The novel features believed characteristic of the invention are set forth in the appended claims. The invention itself, however, as well as other features and advantages thereof, will be best understood by reference to the drawings and the detailed description which follows.

BRIEF DESCRIPTION OF THE DRAWINGS

FIG. 1 is a block diagram of the method of encoding a linear predictive residual signal in accordance with the present invention;

FIG. 2 is a block diagram illustrating the transformation of a linear predictive residual signal to a signal approximating minimum phase in practicing the method shown in FIG. 1; and

FIG. 3 is a block diagram illustrating the regeneration of the linear predictive residual signal for use as an excitation signal in the generation of audible synthesized speech.
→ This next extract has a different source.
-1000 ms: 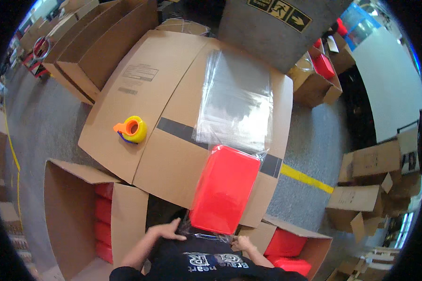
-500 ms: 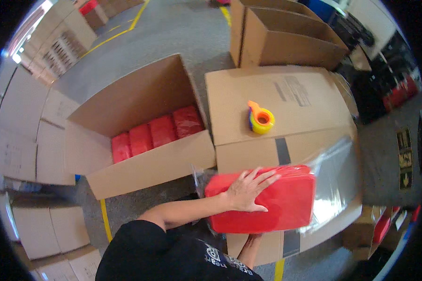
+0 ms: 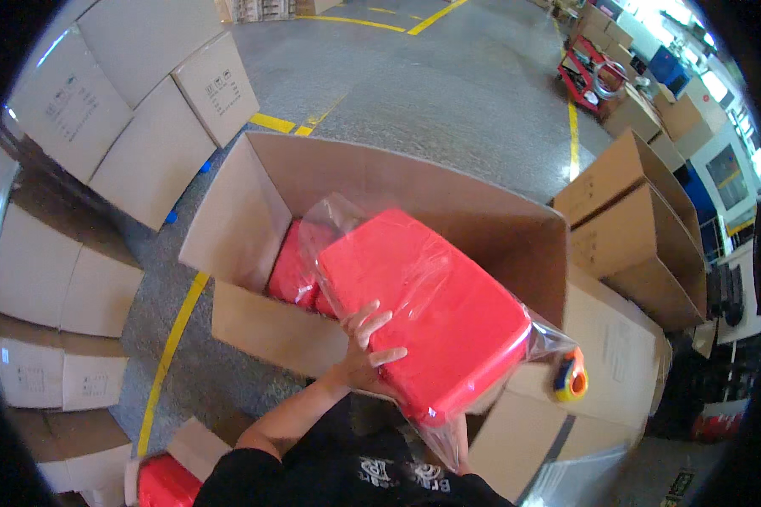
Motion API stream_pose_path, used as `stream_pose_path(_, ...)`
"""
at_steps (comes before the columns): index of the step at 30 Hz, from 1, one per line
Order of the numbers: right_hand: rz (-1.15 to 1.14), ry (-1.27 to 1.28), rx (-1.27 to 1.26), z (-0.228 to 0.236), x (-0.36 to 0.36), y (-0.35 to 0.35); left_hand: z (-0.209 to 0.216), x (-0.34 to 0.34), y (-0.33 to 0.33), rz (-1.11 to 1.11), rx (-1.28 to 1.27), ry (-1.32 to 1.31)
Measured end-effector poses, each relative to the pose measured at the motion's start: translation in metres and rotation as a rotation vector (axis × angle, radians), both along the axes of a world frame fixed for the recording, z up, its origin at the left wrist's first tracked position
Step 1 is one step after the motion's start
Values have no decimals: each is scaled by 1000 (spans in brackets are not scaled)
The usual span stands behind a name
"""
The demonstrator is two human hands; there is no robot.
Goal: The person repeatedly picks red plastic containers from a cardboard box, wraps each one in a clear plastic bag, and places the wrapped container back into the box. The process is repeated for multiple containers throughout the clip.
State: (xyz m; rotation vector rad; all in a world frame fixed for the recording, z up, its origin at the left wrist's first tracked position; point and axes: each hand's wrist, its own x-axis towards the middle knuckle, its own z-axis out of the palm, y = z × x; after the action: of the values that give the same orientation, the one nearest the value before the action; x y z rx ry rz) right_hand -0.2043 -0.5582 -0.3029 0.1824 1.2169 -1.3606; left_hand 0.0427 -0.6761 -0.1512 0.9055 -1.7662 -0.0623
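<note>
Fingers point(image 3: 369, 326) of the left hand point(image 3: 364, 359), slightly curled, hold one red bagged container point(image 3: 427, 300) over an open carton point(image 3: 414, 179); right hand point(image 3: 460, 441) mostly hidden, grip impossible to tell; at least two red packages point(image 3: 293, 272) inside, partly covered.

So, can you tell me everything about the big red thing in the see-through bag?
It's a red box with rounded corners, shiny like plastic. A clear, crinkly bag wraps it, loose at the ends. It slants partly over the open carton, hiding some of the red packs inside; I can't tell if it touches them. The left hand presses it through the bag, fingers spread. The right arm shows by its near end, that hand mostly hidden.
</note>
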Motion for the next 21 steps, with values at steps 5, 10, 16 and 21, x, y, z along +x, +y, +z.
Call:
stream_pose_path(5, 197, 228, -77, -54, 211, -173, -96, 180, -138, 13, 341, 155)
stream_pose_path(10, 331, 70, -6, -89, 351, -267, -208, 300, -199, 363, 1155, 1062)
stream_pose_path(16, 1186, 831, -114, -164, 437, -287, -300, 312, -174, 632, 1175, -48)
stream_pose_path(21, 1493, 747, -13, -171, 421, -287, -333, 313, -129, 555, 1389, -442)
DETAILED DESCRIPTION OF THE INVENTION

Referring to FIGS. 1 and 2 of the drawings, present invention is directed to a method for encoding the LPC residual signal of a speech signal using minimum phase spectral reconstruction such that either the Fourier Transform magnitude or phase may be employed to represent the encoded form of the LPC residual signal. Initially, a speech signal is provided as an input to an LPC analysis block 10. The LPC analysis can be accomplished by a wide variety of conventional techniques to produce as an end product, a set of LPC parameters 11 and an LPC residual signal 12. In this respect, the typical analysis of a sampled analog speech waveform by the linear predictive coding technique produces an LPC residual signal 12 as a by-product of the computation of the LPC parameters 11. Generally, the LPC residual signal may be regarded as a non-minimum phase signal which would require both the Fourier Transform magnitude and phase to be known in order to completely specify the time domain waveform thereof. The method in accordance with the present invention involves the transformation of the LPC residual signal to a minimum phase signal as at 13 by performing relatively uncomplicated operations on respective frames of digital speech data representative of the LPC residual signal so as to provide a transformed speech frame approximating, if not equal to, a minimum phase signal. In this respect, the LPC residual signal is subjected to preliminary processing in the time domain so as to be transformed to a signal that is as close to being of minimum phase as possible. Thereafter, the LPC residual signal is subjected to spectral reconstruction as at 14, being transformed to the frequency domain by Fourier Transform and is treated as a minimum phase signal for all practical purposes. At this stage, the transformed LPC residual signal can be represented either by its Fourier Transform magnitude 15 or phase 16.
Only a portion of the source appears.